First, we would emphasise that this research is not about how to make a neural network quaternion-valued, but exploring a totally new learning paradigm. More specifically, we try to combine the memory characteristics of Hopfield neural network and the mainstream learning approach based on error propagation. There is very little research which can be found but of great significance. It is more aligned with how the biological brain works where it also equipped with the inference type (e.g. MLP) and the memory type (Hopfield). And our research is more about theoretical validation and the implementation of this huge principle rather that to construct a successful application at current stage. To embed quaternion directly to the neural network rather than the others (i.g. complex number, other associative algebras...) is the most effective and natural way for the robotic task we consider. The existing methods for such tasks of robotics are not usually based on neural networks, such as probabilistic roadmap (PRM) and stochastic trajectory optimization (STOMP), QSHNN will definitely outperform them in terms of sensitivity and computational cost. We have done performed simulations with QSHNN for a robot, and we may consider developing a mature application and make a systematic evaluation in the future. It is separated from this paper or it will deviate from the theoretical deduction.

Questions

We consider to utilizing the evolution trajectory of QSHNN to solve the path planning and control problem for multi-joint manipulator in robotics, where a quaternion can directly represent the posture of a full freedom joint, or one has to conduct a series of projection and stretching to the R\mathbb{R} domain, which is unstable and inconsistent. The same reason also applied for other algebras. Quaternion in the proposed model is necessary for the given task, which embeds physical information to the neural network, serving as a foundation for further discussion of rotational invariance and interpretability.
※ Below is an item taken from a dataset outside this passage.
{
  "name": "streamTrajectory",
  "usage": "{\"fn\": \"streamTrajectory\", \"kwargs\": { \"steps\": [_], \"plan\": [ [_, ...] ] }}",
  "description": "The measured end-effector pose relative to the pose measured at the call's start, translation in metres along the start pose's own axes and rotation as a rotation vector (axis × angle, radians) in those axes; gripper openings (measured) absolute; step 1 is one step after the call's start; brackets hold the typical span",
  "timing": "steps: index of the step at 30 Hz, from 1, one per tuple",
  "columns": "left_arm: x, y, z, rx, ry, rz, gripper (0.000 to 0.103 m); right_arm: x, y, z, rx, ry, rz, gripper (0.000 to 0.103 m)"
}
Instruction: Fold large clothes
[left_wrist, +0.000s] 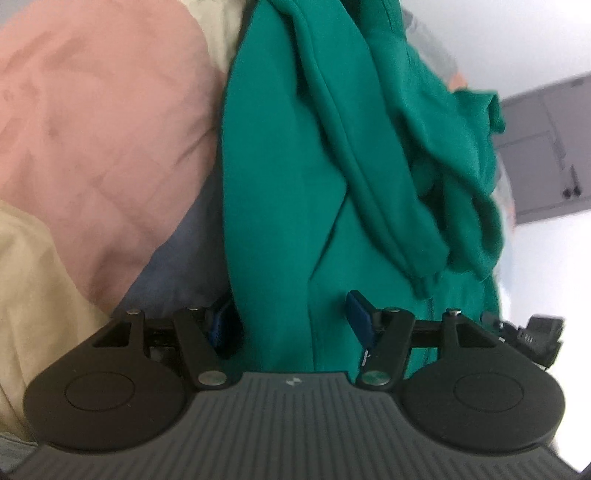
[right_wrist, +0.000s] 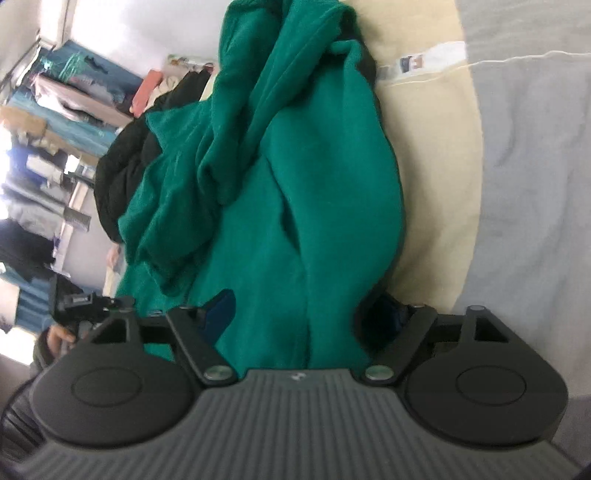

To develop the application in other scenarios, we could consider different algebraic structure, and it is noted that the techniques (periodic project, stability analysis) in our research is still valid as a framework.

评论

Thanks for the detailed response - it addresses my questions. Therefore, I'm willing to increase my score.

评论

We are pleased to hear that our response addressed your concerns, and we sincerely appreciate your time and thoughtful feedback. Thanks again.

最终决定

This work presents a Hopfield-structured neural network that can be used to learn quaternion-based dynamical systems. This is motivated from the use of quaternions in the representation of postures in applications like robotic arm control. Inspired by how Hopfield networks have been successfully used in modeling dynamical structures, the authors propose a way to extend this to quaternion domains. The work also proposes gradient based methods for learning the parameters of the model. The paper is complemented with various theoretical analyses and empirical results. The reviewers agreed this work meets the bar for presentation at Neurips.